## WHAT NEEDS TO BE DONE
Where does the string "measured" occur in the records below? Copy every line that holds it.

Top of DATA TO USE

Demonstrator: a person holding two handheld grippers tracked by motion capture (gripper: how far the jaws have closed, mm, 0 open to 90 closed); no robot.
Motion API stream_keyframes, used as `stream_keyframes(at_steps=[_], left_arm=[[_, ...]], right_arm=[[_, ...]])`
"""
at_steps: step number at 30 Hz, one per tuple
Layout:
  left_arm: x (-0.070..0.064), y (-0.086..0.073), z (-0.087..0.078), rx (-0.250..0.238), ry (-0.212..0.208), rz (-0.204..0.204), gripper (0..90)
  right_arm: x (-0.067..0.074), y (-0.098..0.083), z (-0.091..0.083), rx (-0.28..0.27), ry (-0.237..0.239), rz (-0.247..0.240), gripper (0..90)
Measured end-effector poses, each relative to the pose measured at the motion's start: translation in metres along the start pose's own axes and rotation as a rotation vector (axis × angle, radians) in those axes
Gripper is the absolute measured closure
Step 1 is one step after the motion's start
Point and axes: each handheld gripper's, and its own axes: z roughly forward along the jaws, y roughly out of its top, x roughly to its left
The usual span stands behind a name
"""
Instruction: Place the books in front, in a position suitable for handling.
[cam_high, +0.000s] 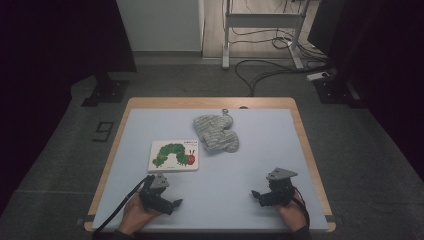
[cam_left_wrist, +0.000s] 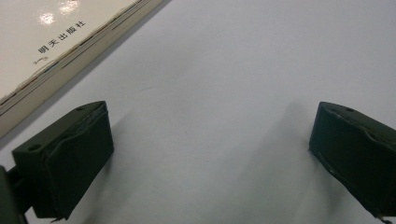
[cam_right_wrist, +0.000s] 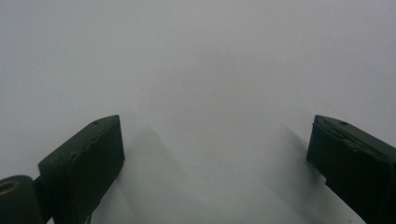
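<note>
From the high view I have both grippers low at the near edge of the table (cam_high: 210, 102), each held in a hand; the left gripper (cam_high: 176, 204) sits just below the book (cam_high: 174, 155), the right gripper (cam_high: 256, 195) well apart from it on the other side, over bare mat (cam_high: 260, 150). My left gripper's jaws stand wide, nothing between them; in the left gripper view the book (cam_left_wrist: 56, 42) lies flat at upper left, its page edge toward me, a line of printed characters on the pale cover, close to one jaw but not touching it that I can see. My right gripper's jaws are likewise spread and empty; the right gripper view gives me plain pale mat (cam_right_wrist: 201, 84) under them. The book, with a green caterpillar on its cover, lies left of centre; a grey knitted bundle (cam_high: 216, 132) lies just beyond it, toward the far edge, with a small ring (cam_high: 226, 111) beside it.
</note>
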Motion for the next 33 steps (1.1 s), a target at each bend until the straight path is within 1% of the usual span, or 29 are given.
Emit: stream_keyframes(at_steps=[16,18,21,23,25,26,27,28,29,30,31,33], left_arm=[[0.000,0.000,0.000,-0.001,0.001,0.001,0.0],[0.000,0.000,0.000,-0.001,0.001,0.000,0.0],[0.000,0.000,0.000,-0.001,0.001,0.001,0.0],[0.000,0.000,0.000,-0.001,0.003,0.001,0.0],[0.000,0.000,0.000,-0.001,0.003,0.001,0.0],[0.000,0.000,0.000,-0.001,0.003,0.001,0.0],[0.000,0.000,0.000,-0.001,0.003,0.001,0.0],[0.000,0.000,0.000,-0.001,0.003,0.001,0.0],[0.000,0.000,0.000,-0.001,0.003,0.001,0.0],[0.000,0.000,0.000,-0.001,0.003,0.001,0.0],[0.000,0.000,0.000,-0.002,0.003,0.001,0.0],[0.000,0.000,0.000,-0.002,0.003,0.001,0.0]], right_arm=[[0.000,0.001,0.000,0.006,0.002,0.002,3.3],[0.000,0.001,0.000,0.008,0.004,0.006,3.5],[0.000,0.003,0.000,0.013,0.004,0.025,3.6],[0.000,0.008,0.002,0.009,0.020,0.020,3.6],[0.000,0.011,0.003,0.012,0.015,0.018,3.5],[0.000,0.019,0.005,0.007,0.013,0.000,3.1],[0.000,0.019,0.005,0.007,0.013,0.000,3.1],[-0.002,0.028,0.007,-0.007,0.013,-0.004,2.4],[-0.002,0.028,0.007,-0.007,0.013,-0.004,2.4],[-0.004,0.037,0.010,-0.016,0.012,-0.009,1.2],[-0.004,0.037,0.010,-0.016,0.012,-0.009,1.2],[-0.005,0.048,0.014,-0.017,0.007,-0.020,0.2]])
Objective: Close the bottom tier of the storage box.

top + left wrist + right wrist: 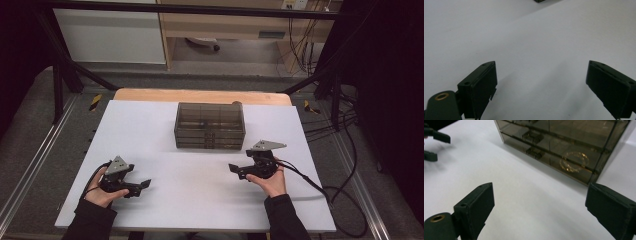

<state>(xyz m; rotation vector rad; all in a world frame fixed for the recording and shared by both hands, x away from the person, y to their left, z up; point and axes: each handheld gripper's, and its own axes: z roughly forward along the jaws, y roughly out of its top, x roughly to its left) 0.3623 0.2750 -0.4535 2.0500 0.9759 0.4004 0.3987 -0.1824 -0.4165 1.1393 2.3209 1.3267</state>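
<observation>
A smoked see-through drawer box (210, 125) stands at the back middle of the white mat (195, 200). In the right gripper view the drawer box (564, 142) is close ahead, its drawers are shut, and a gold chain ring (574, 161) shows through the lower right drawer front. My right gripper (234, 169) sits in front of the box's right corner, open, with nothing between its jaws (540, 192). My left gripper (144, 184) rests at the near left of the mat, open and empty (541, 70). It also appears far off as the left gripper (434, 145).
The mat lies on a wooden table (200, 95) whose bare edge shows behind the box. Black frame posts (60, 65) stand at both sides. Cables (345, 165) trail off the right side, one running from the right gripper.
</observation>
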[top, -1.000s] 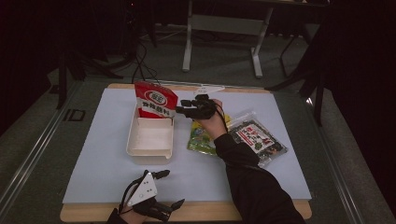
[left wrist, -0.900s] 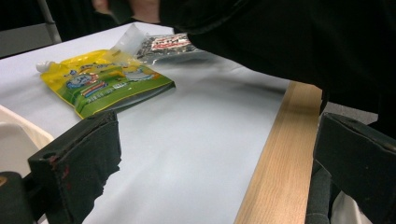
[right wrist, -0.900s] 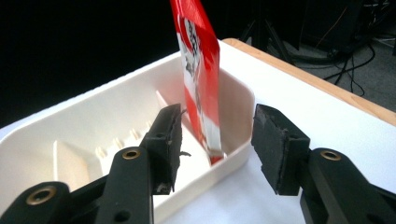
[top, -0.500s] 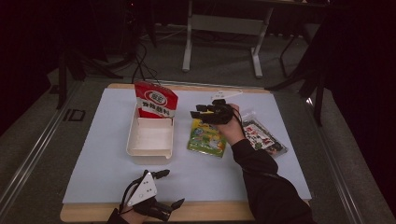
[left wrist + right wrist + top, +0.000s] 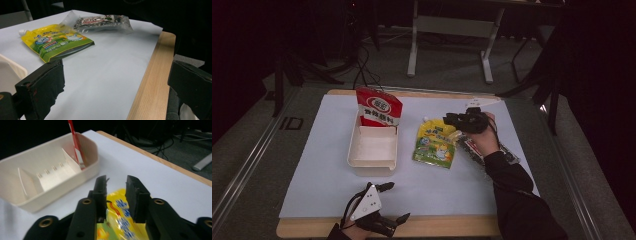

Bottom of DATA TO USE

## ANSWER FOR THIS EXERCISE
Measured end-effector poses, each relative to the pose measured at the motion's start: translation in metres along the start pose's own axes and rotation as a rotation vector (axis × angle, radians) in those axes
Gripper is the absolute measured closure

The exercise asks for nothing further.